Exactly the lines below from the one with "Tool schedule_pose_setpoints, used" up to and including the one with "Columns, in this" make up the answer, with nothing else added.

++++ Records shown

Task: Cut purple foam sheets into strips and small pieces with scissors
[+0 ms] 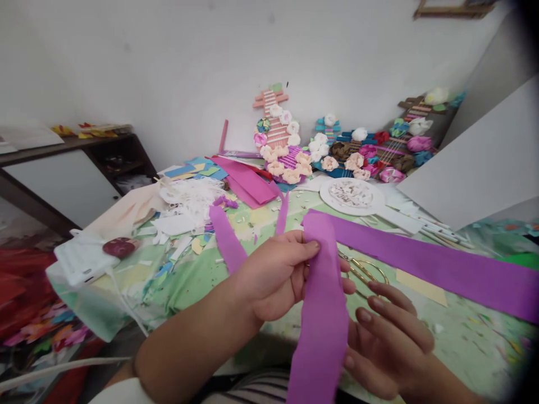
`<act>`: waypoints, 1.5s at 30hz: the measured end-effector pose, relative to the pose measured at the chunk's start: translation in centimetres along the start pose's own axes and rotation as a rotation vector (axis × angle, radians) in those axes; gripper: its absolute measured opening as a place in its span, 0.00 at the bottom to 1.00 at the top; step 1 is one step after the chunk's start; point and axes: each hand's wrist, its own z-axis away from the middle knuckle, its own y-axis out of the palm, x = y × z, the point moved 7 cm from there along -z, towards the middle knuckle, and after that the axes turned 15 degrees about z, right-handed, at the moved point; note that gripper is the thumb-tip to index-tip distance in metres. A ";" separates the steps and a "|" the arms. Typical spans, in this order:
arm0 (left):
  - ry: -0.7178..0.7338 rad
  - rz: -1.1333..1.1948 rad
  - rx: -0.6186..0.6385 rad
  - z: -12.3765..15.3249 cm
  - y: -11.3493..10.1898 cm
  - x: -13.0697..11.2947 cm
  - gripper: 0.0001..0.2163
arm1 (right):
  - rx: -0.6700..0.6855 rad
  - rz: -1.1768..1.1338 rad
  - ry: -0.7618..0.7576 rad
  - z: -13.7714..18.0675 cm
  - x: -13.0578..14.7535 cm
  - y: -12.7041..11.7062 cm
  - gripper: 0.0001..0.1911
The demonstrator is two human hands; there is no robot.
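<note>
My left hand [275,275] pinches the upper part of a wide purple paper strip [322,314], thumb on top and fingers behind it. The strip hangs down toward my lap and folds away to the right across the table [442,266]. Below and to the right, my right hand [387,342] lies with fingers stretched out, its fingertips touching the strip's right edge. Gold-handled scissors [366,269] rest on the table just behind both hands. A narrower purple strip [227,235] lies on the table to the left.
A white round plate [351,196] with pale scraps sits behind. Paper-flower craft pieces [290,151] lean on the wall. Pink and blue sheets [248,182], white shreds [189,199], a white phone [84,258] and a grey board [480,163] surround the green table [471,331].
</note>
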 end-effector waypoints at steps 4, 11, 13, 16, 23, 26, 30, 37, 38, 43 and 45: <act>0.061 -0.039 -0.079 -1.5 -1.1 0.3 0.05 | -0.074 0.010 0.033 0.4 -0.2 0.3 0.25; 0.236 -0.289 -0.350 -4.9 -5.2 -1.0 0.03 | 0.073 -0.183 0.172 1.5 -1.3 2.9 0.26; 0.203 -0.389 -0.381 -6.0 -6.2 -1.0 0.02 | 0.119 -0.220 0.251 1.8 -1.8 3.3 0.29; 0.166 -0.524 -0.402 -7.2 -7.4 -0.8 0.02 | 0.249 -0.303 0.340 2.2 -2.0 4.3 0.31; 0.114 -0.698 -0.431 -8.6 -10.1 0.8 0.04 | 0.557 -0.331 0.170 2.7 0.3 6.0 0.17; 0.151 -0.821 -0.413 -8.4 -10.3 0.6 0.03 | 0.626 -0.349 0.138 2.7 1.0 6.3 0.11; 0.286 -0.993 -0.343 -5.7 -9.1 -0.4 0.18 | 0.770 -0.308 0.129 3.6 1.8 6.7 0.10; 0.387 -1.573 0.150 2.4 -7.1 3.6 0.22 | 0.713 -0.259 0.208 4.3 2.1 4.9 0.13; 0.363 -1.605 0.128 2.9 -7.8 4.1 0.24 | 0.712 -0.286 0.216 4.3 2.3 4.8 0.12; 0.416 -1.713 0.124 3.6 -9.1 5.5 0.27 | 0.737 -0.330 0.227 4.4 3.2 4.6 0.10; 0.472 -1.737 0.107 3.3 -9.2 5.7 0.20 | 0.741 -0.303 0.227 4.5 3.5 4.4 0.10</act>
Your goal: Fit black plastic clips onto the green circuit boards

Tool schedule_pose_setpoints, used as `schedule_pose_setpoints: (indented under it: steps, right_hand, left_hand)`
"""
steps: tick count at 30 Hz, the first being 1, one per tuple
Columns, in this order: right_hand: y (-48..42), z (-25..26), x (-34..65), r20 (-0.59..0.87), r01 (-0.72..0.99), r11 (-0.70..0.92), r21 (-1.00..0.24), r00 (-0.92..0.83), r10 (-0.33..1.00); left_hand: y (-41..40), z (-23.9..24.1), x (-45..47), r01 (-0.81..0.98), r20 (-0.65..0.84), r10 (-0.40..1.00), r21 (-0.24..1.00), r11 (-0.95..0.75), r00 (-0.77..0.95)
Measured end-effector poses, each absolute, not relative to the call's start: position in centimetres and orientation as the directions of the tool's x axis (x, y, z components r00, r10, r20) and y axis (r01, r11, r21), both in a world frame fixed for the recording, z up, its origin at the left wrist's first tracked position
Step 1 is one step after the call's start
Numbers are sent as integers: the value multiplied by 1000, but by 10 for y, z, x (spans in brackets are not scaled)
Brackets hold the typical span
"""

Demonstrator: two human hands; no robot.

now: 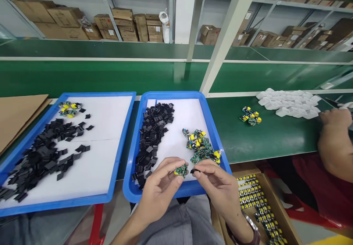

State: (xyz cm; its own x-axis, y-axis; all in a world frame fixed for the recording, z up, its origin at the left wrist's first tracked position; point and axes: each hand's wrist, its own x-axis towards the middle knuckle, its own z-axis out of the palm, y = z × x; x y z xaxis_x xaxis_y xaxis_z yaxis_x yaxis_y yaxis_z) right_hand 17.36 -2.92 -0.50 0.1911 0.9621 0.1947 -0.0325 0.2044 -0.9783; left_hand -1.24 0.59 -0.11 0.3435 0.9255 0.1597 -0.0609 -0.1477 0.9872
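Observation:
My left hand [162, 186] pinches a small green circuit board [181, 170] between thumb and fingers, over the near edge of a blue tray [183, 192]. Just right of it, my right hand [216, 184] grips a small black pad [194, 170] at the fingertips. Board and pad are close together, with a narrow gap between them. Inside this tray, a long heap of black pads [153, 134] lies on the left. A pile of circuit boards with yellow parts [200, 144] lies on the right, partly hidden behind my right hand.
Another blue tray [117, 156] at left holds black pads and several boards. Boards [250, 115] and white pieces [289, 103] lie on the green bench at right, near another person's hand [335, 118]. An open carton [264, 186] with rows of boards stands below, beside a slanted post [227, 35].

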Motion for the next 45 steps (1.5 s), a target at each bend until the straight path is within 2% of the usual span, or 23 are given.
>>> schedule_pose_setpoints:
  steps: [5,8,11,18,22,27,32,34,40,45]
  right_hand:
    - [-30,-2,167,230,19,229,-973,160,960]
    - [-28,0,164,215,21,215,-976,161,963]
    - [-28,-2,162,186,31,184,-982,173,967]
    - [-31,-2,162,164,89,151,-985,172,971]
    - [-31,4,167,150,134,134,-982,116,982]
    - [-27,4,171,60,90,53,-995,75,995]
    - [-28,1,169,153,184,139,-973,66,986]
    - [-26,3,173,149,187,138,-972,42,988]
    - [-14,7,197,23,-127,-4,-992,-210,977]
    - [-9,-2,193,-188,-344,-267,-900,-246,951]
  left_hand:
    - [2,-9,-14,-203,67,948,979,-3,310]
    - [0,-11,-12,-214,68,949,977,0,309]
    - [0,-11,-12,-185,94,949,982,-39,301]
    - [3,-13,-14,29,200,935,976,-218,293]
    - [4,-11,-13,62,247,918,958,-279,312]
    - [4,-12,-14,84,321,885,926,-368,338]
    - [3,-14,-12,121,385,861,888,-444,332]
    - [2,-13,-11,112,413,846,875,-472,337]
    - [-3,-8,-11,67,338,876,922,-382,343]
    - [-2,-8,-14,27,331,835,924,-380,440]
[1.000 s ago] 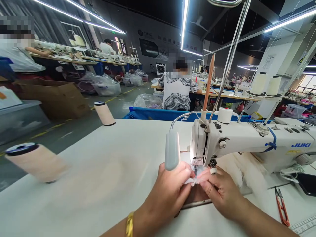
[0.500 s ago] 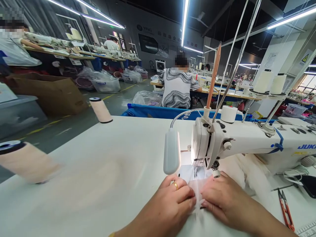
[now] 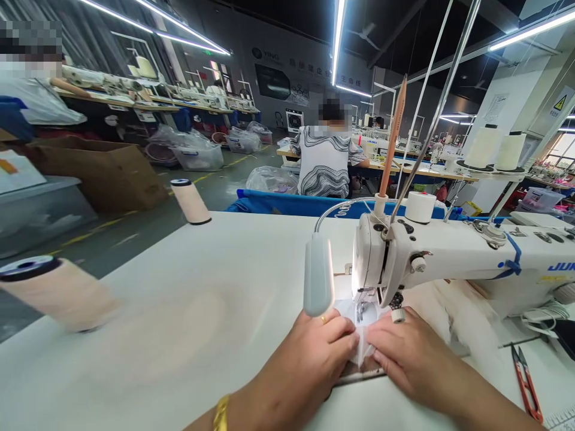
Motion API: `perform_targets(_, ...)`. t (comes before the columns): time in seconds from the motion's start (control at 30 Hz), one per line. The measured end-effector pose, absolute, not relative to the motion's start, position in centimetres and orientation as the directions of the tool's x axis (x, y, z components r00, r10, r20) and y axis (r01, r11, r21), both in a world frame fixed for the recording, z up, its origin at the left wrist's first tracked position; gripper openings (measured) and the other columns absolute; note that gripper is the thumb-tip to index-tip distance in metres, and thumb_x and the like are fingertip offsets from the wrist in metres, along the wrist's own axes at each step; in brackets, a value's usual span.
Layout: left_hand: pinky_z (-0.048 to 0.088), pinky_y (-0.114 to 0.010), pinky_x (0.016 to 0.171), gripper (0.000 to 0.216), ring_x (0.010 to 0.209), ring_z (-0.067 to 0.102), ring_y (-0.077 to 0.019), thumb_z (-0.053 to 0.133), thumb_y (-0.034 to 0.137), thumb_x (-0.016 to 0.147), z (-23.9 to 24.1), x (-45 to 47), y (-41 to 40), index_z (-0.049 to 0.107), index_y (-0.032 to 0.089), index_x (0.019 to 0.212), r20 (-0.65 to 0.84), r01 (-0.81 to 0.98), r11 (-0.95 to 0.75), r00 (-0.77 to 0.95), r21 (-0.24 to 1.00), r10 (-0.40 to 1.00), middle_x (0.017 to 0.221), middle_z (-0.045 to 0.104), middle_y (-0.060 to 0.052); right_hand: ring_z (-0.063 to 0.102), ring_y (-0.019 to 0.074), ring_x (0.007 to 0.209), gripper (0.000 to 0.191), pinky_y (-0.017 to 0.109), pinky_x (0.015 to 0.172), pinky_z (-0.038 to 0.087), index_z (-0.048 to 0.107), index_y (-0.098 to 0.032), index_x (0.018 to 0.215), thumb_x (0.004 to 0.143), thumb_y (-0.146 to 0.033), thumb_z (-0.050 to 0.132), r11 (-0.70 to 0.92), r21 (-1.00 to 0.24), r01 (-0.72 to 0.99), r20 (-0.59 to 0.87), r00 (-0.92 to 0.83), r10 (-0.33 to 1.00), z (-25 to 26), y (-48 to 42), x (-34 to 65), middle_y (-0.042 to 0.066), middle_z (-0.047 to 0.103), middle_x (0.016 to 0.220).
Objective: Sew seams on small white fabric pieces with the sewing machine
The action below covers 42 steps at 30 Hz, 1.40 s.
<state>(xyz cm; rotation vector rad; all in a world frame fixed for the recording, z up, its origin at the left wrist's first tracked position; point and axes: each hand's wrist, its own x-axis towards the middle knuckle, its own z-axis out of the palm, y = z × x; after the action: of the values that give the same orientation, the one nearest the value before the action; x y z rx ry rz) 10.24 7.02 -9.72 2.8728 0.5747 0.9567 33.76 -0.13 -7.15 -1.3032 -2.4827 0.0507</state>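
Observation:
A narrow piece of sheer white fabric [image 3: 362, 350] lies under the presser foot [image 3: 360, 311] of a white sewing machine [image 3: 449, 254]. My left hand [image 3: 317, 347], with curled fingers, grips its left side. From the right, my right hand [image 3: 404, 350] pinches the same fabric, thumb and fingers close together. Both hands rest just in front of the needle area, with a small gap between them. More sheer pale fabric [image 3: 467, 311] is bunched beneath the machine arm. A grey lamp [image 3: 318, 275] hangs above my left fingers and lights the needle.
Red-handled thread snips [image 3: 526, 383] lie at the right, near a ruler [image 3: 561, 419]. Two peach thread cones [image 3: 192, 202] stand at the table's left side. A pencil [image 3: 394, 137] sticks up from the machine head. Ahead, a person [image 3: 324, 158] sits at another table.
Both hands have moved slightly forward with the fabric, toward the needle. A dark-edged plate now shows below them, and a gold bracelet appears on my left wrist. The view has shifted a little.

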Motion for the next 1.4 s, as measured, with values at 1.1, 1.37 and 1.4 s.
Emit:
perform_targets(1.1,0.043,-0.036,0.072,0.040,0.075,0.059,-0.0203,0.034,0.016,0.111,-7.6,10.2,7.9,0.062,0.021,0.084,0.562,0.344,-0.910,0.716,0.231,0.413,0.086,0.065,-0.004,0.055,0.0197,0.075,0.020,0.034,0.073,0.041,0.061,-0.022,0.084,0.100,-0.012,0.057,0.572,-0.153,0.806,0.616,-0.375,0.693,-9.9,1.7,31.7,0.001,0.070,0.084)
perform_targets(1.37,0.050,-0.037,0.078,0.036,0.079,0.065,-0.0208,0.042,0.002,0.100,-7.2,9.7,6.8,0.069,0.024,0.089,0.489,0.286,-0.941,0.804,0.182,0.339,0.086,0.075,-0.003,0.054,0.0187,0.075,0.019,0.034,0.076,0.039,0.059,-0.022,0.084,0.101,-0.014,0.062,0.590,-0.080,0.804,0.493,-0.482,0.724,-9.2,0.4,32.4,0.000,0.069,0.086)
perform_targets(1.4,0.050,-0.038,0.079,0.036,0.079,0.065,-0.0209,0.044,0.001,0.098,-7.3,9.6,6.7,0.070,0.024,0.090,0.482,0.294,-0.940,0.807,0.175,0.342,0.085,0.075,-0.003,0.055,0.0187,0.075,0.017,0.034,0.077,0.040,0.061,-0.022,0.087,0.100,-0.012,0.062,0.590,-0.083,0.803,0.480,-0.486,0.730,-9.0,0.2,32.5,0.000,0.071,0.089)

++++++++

** Result for this exercise **
Tool schedule_pose_setpoints, used as `schedule_pose_setpoints: (indented under it: steps, right_hand, left_hand)`
"""
steps: tick count at 30 Hz, the first being 1, one per tuple
Columns, in this order: right_hand: y (-48..42), z (-25..26), x (-34..65), r20 (-0.59..0.87), r01 (-0.72..0.99), r11 (-0.70..0.92), r21 (-1.00..0.24), r00 (-0.92..0.83), r10 (-0.33..1.00); left_hand: y (-41..40), z (-23.9..24.1), x (-45..47), r01 (-0.81..0.98), r20 (-0.65..0.84), r10 (-0.40..1.00), r21 (-0.24..1.00), r11 (-0.95..0.75), r00 (-0.77..0.95)

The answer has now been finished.